Every line of the material needs an exact copy, apart from the images.
══ INFORMATION SHOWN
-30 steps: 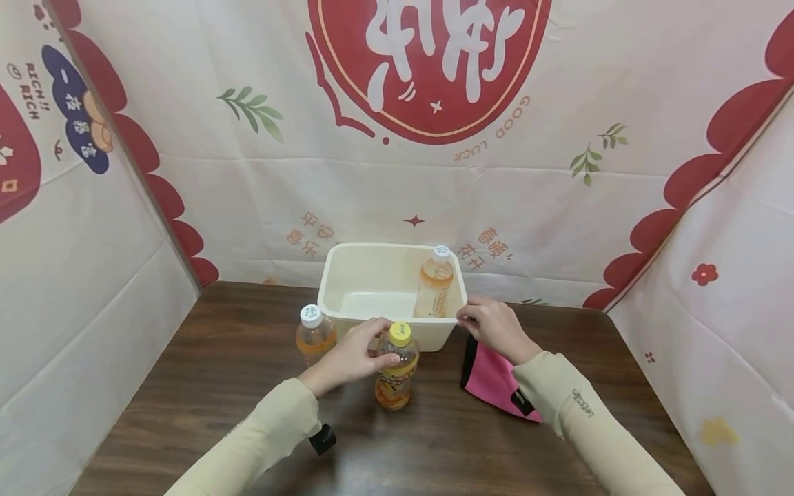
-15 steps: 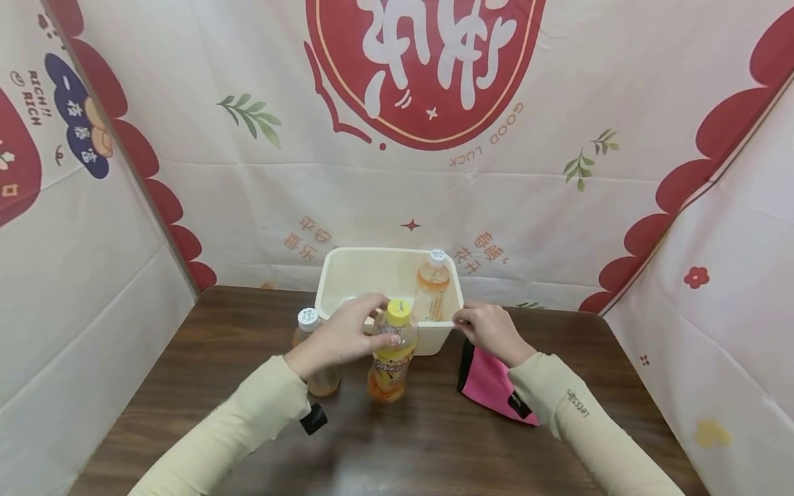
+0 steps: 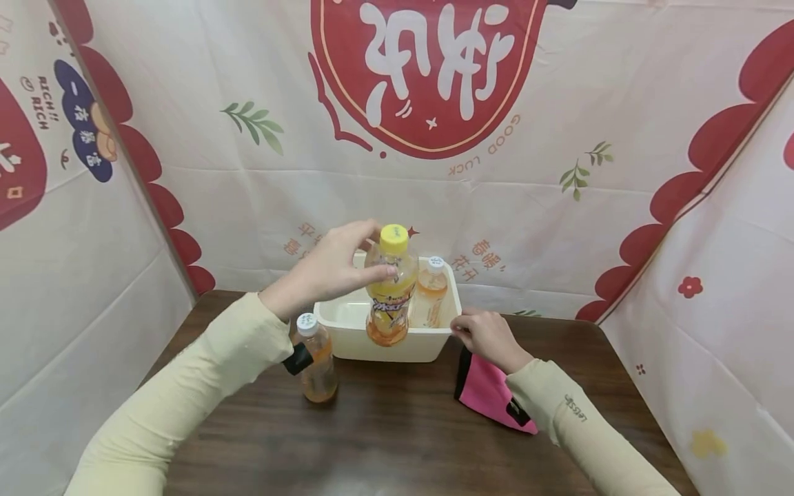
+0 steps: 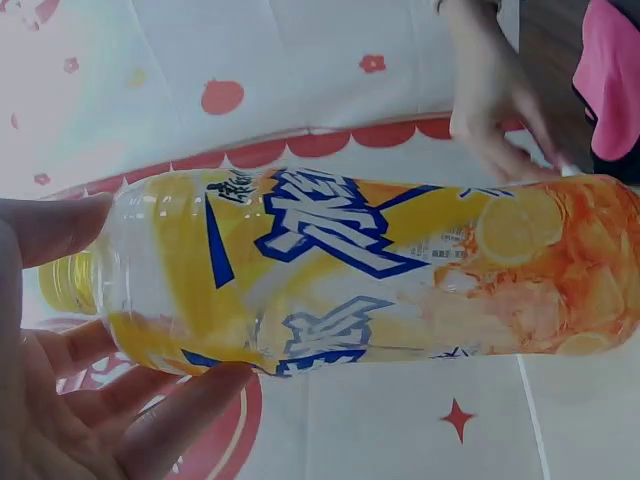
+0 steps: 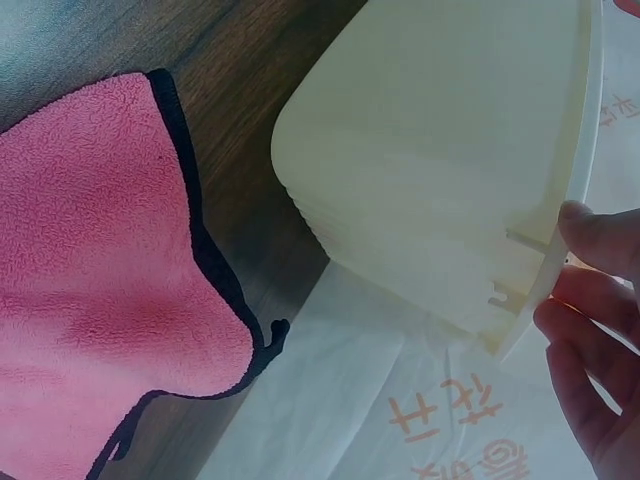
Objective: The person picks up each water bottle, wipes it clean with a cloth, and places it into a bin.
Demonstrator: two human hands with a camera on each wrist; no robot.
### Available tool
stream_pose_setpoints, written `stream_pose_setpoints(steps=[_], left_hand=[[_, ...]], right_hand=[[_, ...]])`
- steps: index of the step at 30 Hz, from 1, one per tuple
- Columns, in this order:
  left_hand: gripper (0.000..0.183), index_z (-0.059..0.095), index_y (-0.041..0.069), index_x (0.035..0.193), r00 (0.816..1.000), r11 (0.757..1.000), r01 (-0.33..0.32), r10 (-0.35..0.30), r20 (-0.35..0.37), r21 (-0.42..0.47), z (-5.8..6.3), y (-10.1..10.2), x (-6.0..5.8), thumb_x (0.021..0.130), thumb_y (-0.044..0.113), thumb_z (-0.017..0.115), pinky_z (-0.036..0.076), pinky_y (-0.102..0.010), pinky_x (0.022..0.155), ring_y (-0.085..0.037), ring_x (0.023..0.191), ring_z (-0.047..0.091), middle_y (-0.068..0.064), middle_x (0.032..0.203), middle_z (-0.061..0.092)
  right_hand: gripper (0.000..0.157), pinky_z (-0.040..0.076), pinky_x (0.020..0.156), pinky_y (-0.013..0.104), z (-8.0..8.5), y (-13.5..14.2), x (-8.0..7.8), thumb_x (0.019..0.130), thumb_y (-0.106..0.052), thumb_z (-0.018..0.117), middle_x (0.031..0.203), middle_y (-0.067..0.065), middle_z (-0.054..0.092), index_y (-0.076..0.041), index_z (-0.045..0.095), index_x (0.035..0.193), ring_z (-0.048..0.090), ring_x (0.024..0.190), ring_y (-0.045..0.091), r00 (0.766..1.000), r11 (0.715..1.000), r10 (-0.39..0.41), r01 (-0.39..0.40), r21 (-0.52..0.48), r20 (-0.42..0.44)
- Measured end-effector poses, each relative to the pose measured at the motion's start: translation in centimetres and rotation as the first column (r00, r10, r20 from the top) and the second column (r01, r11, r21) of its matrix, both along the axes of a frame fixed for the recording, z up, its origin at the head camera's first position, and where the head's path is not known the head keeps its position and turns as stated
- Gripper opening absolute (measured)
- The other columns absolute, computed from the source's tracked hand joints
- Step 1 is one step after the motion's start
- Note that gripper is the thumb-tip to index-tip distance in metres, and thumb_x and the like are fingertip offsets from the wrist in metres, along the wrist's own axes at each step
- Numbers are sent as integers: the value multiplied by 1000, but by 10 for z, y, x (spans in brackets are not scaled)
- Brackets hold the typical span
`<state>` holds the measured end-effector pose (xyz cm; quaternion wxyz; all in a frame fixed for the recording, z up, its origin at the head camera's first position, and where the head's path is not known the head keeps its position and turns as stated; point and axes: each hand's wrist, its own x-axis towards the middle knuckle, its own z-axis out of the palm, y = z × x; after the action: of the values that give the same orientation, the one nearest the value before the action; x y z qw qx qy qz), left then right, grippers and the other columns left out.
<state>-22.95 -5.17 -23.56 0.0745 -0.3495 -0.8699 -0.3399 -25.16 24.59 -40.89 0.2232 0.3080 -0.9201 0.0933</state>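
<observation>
My left hand (image 3: 331,260) grips a yellow-capped drink bottle (image 3: 391,303) round its upper part and holds it upright, raised off the table, overlapping the front rim of the cream plastic bin (image 3: 372,350) in the head view. Close up in the left wrist view, the bottle (image 4: 370,270) has a yellow label with blue lettering and orange liquid at its base. My right hand (image 3: 490,335) pinches the bin's right front corner; the right wrist view has thumb and fingers on the rim (image 5: 575,150). Inside the bin, at its right end, stands a white-capped bottle (image 3: 431,293).
Another white-capped bottle (image 3: 319,365) with orange liquid stands on the brown wooden table (image 3: 372,427), left of the bin. A pink cloth (image 3: 490,393) with black edging lies below my right hand. Printed fabric (image 3: 347,193) hangs behind and at both sides.
My left hand has lifted the yellow-capped bottle off the table, up and forward to the bin's front edge. My right hand has stayed on the bin's corner.
</observation>
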Motion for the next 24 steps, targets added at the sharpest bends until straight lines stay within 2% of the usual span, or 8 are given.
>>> stream_pose_setpoints(steps=[4, 9, 15, 24], left_hand=[[42, 51, 13, 114, 999, 999, -20, 21, 28, -29, 6, 2, -14, 81, 35, 65, 48, -42, 84, -21, 103, 55, -1, 112, 58], [43, 50, 12, 114, 997, 998, -39, 42, 70, -52, 3, 2, -33, 81, 35, 65, 48, -43, 85, -24, 106, 55, -5, 115, 57], [44, 49, 10, 116, 994, 994, -50, 59, 95, -98, -6, 3, -56, 82, 33, 65, 45, -45, 88, -27, 110, 52, -9, 118, 56], [46, 47, 9, 118, 985, 988, -62, 84, 150, -142, -22, 5, -85, 83, 32, 64, 44, -46, 90, -28, 112, 51, -14, 122, 54]], right_hand=[[10, 47, 50, 28, -1, 0, 0, 69, -10, 77, 76, -2, 63, -11, 71, 77, 58, 59, 12, 1000, 1000, -7, 7, -13, -23], [11, 45, 48, 27, -3, 0, -1, 68, -9, 78, 75, -3, 62, -12, 70, 75, 57, 57, 11, 999, 1000, 9, -10, -28, -42], [10, 45, 48, 28, -3, 1, -2, 69, -8, 77, 75, -4, 62, -11, 70, 77, 56, 56, 10, 999, 999, 4, -5, -34, -47], [10, 46, 50, 28, -6, 0, -2, 69, -10, 77, 76, -5, 63, -12, 71, 77, 56, 57, 9, 1000, 999, 3, -4, -44, -27]])
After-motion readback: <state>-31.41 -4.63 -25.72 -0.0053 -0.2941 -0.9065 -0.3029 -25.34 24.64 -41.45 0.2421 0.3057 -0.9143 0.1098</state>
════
RESPONSE AREA -
-30 steps: 
-15 steps: 
+0 steps: 
+0 steps: 
+0 steps: 
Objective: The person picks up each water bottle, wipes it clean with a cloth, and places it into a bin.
Demonstrator: two human hands with a camera on each wrist; no robot.
### Available tool
stream_pose_setpoints, written `stream_pose_setpoints(steps=[_], left_hand=[[_, ...]], right_hand=[[_, ...]])`
- steps: index of the step at 30 Hz, from 1, one per tuple
- Columns, in this order:
  left_hand: gripper (0.000..0.183), index_z (-0.059..0.095), index_y (-0.041..0.069), index_x (0.035..0.193), r00 (0.816..1.000), r11 (0.757..1.000), r01 (-0.33..0.32), r10 (-0.35..0.30), r20 (-0.35..0.37), r21 (-0.42..0.47), z (-5.8..6.3), y (-10.1..10.2), x (-6.0..5.8), thumb_x (0.021..0.130), thumb_y (-0.044..0.113), thumb_z (-0.017..0.115), pinky_z (-0.036..0.076), pinky_y (-0.102..0.010), pinky_x (0.022..0.155), ring_y (-0.085..0.037), ring_x (0.023..0.191), ring_z (-0.047..0.091), middle_y (-0.068..0.064), middle_x (0.032..0.203), middle_z (-0.061..0.092)
  right_hand: gripper (0.000..0.157), pinky_z (-0.040..0.076), pinky_x (0.020..0.156), pinky_y (-0.013..0.104), z (-8.0..8.5), y (-13.5..14.2), x (-8.0..7.8), thumb_x (0.019..0.130), thumb_y (-0.106..0.052), thumb_z (-0.018..0.117), middle_x (0.031..0.203), middle_y (-0.067..0.065), middle_z (-0.054..0.092), index_y (-0.076..0.041), index_z (-0.045..0.095), index_x (0.035..0.193), ring_z (-0.048..0.090), ring_x (0.024..0.190), ring_y (-0.045..0.091), r00 (0.766..1.000), r11 (0.715..1.000), r10 (-0.39..0.41), r01 (-0.39..0.40), r21 (-0.52..0.48), r20 (-0.42..0.44)
- Measured end-effector poses, each relative to the pose measured at the motion's start: translation in centimetres and rotation as the first column (r00, r10, r20 from the top) and the second column (r01, r11, r21) of its matrix, both along the axes of a frame fixed for the recording, z up, its origin at the head camera's first position, and where the head's path is not known the head keeps its position and turns as stated
- Gripper opening absolute (measured)
- The other columns absolute, computed from the source's tracked hand joints
- Step 1 is one step after the motion's start
- Note that gripper is the thumb-tip to index-tip distance in metres, and thumb_x and the like are fingertip offsets from the wrist in metres, along the wrist's own axes at each step
- Numbers are sent as integers: the value multiplied by 1000, but by 10 for z, y, x (spans in brackets are not scaled)
- Brackets hold the typical span
`<state>` holds the measured end-effector pose (xyz cm; quaternion wxyz; all in a frame fixed for the recording, z up, its origin at the head camera's first position, and where the head's path is not known the head keeps its position and turns as stated; point and axes: each hand's wrist, its own x-axis towards the middle knuckle, its own z-axis out of the palm, y = z × x; after the action: of the values that give the same orientation, the one nearest the value before the action; x y z qw qx qy qz), left then right, grippers and the other columns left out.
<state>-22.95 -5.17 -23.56 0.0745 -0.3495 -0.8699 -0.3399 -25.16 24.59 -40.89 0.2232 0.3080 -0.9201 0.0933</state>
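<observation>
My left hand (image 3: 331,260) grips a yellow-capped drink bottle (image 3: 391,303) round its upper part and holds it upright, raised off the table, overlapping the front rim of the cream plastic bin (image 3: 372,350) in the head view. Close up in the left wrist view, the bottle (image 4: 370,270) has a yellow label with blue lettering and orange liquid at its base. My right hand (image 3: 490,335) pinches the bin's right front corner; the right wrist view has thumb and fingers on the rim (image 5: 575,150). Inside the bin, at its right end, stands a white-capped bottle (image 3: 431,293).
Another white-capped bottle (image 3: 319,365) with orange liquid stands on the brown wooden table (image 3: 372,427), left of the bin. A pink cloth (image 3: 490,393) with black edging lies below my right hand. Printed fabric (image 3: 347,193) hangs behind and at both sides.
My left hand has lifted the yellow-capped bottle off the table, up and forward to the bin's front edge. My right hand has stayed on the bin's corner.
</observation>
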Motion for the next 24 steps, targets added at the sharpest bends until straight lines stay within 2% of the usual span, or 8 are given.
>>> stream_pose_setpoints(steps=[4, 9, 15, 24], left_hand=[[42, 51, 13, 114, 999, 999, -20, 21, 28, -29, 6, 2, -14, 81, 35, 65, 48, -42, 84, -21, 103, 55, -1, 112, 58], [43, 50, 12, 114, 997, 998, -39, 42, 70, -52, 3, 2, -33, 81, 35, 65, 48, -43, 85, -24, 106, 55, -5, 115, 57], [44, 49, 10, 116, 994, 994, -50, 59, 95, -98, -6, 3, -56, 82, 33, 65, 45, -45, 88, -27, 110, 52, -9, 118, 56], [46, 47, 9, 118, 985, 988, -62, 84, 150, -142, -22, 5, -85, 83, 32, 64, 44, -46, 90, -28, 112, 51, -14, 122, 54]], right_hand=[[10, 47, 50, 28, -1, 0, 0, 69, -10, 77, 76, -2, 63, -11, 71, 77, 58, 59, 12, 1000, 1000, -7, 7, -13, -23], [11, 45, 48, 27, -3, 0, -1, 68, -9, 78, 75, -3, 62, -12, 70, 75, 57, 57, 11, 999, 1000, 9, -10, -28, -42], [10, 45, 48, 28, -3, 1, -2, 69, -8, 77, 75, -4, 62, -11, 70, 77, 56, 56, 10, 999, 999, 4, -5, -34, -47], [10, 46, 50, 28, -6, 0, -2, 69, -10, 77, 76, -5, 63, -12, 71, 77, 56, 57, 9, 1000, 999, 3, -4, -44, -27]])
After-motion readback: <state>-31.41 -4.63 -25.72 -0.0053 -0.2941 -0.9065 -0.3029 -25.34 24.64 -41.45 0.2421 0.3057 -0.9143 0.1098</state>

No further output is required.